Duration
Description
The following pages show detailed results of our ontology evolution study for 16 currently developed life science ontologies presented at DILS 2008:
Overview
Ontologies became increasingly important in recent years, especially in life sciences. Typically, they consist of a harmonized vocabulary of terms, the so called concepts, describing and structuring a domain of interest. A prominent example in life sciences is Gene Ontology, a heavily used ontology source providing sub ontologies for molecular functions, biological processes and cellular components. Other life science ontologies are collected and made centrally available by the OBO (Open Biomedical Ontologies) Foundry. In life sciences, the biological objects, such as genes and proteins, are typically associated (“annotated”) with ontology concepts to consistently and semantically describe their properties, e.g., molecular functions and biological processes where proteins are involved in.
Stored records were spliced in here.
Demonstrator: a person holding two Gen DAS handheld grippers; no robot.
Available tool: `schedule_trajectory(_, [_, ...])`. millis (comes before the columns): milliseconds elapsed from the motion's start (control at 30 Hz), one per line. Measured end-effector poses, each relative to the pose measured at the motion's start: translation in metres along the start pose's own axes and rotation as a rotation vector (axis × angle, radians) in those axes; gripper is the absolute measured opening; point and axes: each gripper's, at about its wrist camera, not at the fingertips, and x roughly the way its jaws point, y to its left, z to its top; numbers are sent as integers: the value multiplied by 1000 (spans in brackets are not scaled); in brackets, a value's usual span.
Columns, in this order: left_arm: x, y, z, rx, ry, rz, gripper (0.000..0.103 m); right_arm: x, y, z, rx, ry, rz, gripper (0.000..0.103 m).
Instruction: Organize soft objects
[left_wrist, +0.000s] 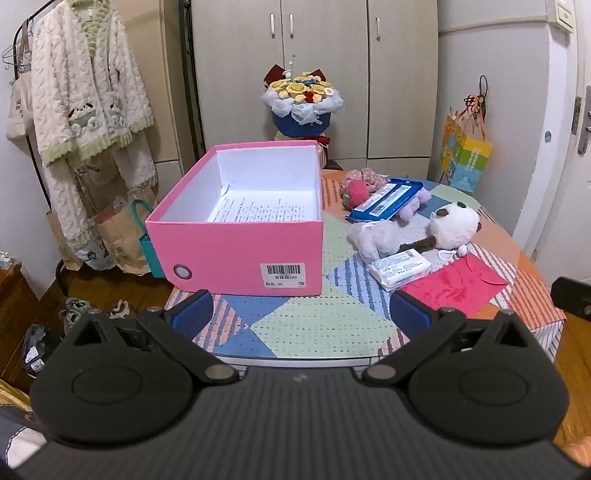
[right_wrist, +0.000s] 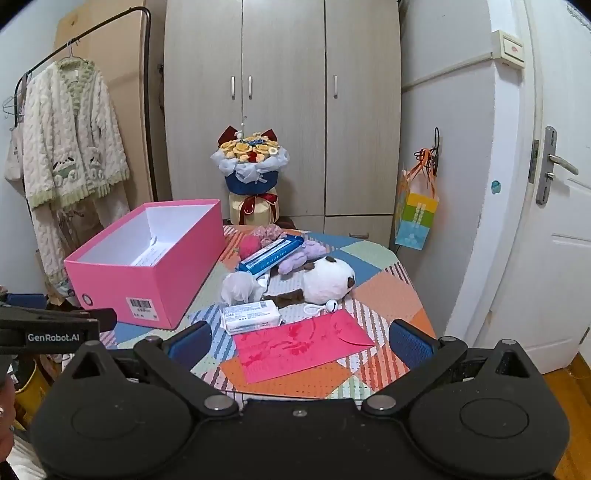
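On the desk, a pink box stood open at the left, with a printed sheet inside. Right of it lay the soft things in a loose heap: a white plush, a purple plush, a wipes pack, a tissue pack and a red envelope. The left tool and right tool both hovered at the near edge, jaws spread wide, holding nothing.

"GenRobot.AI" on the left gripper — "520", "40" on the pink box label
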Motion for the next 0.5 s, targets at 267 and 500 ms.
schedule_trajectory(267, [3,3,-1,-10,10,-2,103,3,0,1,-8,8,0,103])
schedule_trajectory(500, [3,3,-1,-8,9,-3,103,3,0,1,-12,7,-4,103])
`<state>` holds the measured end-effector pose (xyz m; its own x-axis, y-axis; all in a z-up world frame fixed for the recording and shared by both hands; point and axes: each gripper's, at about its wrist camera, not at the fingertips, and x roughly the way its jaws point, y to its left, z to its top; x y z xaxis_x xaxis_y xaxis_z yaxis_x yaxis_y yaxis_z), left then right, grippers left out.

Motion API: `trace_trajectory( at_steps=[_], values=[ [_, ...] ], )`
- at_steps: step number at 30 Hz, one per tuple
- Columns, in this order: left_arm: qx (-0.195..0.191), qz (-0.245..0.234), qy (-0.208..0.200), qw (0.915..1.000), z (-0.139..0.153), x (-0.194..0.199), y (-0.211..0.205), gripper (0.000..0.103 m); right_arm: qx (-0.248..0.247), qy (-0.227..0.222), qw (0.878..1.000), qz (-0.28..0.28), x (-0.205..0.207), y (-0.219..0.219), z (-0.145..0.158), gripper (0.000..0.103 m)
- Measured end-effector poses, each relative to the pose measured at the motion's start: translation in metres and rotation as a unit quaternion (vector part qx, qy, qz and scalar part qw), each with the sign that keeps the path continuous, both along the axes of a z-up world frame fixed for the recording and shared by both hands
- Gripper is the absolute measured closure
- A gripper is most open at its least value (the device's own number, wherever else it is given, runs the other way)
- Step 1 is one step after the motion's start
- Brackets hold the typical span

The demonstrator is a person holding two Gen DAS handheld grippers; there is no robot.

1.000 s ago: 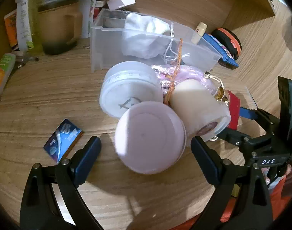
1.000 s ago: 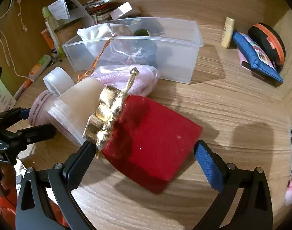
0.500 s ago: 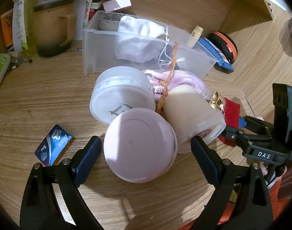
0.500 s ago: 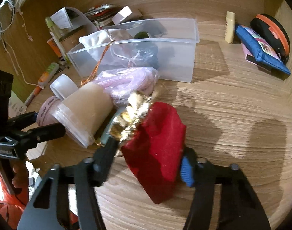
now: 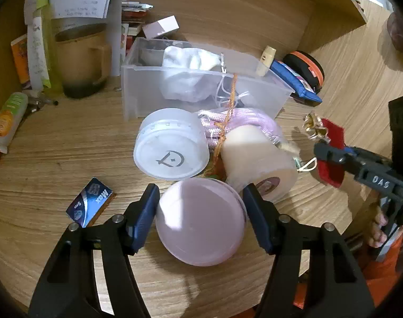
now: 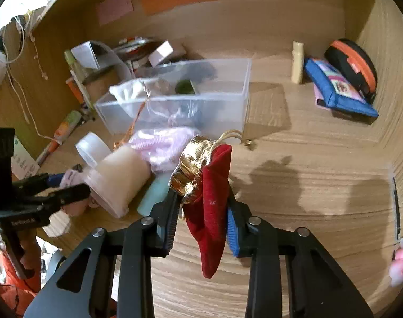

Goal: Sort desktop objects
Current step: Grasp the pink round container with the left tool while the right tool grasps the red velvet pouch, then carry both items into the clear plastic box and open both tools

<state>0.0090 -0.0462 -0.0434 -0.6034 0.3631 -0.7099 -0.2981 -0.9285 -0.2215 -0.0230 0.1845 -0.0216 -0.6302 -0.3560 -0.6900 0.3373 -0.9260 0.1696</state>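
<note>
Fingers of the left gripper point(image 5: 200, 206) were clenched on the pink round jar point(image 5: 200, 221), one pad on each side, the jar low over the wooden desk point(image 5: 56, 143). Right gripper point(image 6: 201, 212) had the red velvet pouch point(image 6: 212, 212) pinched and lifted, gold trim point(image 6: 192, 169) bunched at the top, tail hanging down. Crowding the pink jar: a white lidded jar point(image 5: 172, 151) just behind, a cream candle jar point(image 5: 257, 159) on its side touching it on the right, pink cord point(image 5: 238, 118) piled behind both. Beyond that sat the clear plastic bin point(image 5: 201, 90) with a white cloth bag point(image 5: 191, 76) in it. A small blue packet point(image 5: 90, 201) lay off left, a brown mug point(image 5: 81, 61) and papers at the back, a blue pouch point(image 6: 339, 90) and black-orange case point(image 6: 352, 63) in the right corner. Wood panels walled the desk.
</note>
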Motion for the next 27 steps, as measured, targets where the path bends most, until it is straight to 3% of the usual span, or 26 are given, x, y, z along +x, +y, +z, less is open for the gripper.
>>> trace_trajectory(
  at_steps=[8, 27],
  values=[
    [0.002, 0.016, 0.008, 0.9998, 0.004, 0.005, 0.000, 0.039, -0.018, 0.015, 1.000, -0.007, 0.000, 0.002, 0.013, 0.074],
    [0.021, 0.045, 0.087, 0.9949, 0.064, -0.003, -0.018, 0.039, -0.049, 0.058, 0.997, -0.010, -0.009, 0.000, 0.046, 0.074]
  ],
)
Usually, life science ontologies are explicitly modeled by ontology developers and scientists. Hence, these ontologies are mainly influenced by a specific community agreement (at least among the ontology developers) on the one hand and a specific state of domain knowledge an ontology represents, on the other hand. Therefore, ontologies evolve whenever they are adapted to implement new or changed community agreements, and new research results or insights influencing the covered domain knowledge, respectively. Since ontology changes can lead to outdated annotations of biological objects, particularly when ontology concepts have been deleted or became obsolete, it is of interest how stable ontologies are and how many and what type of changes have been made.
The analysis covers an interval of 45 months (May 2004, Feb 2008), i.e., we consider only ontology versions within this interval and at most one ontology version per month. For more than one ontology version per month, we use the first available version for our analysis.
Basic versioning updates
Information about analyzed ontologies and their versions:
- |C|(start) … number of concepts in first version
- |C|(end) … number of concepts in latest version
- grow … ratio between |C|(end) and |C|(start)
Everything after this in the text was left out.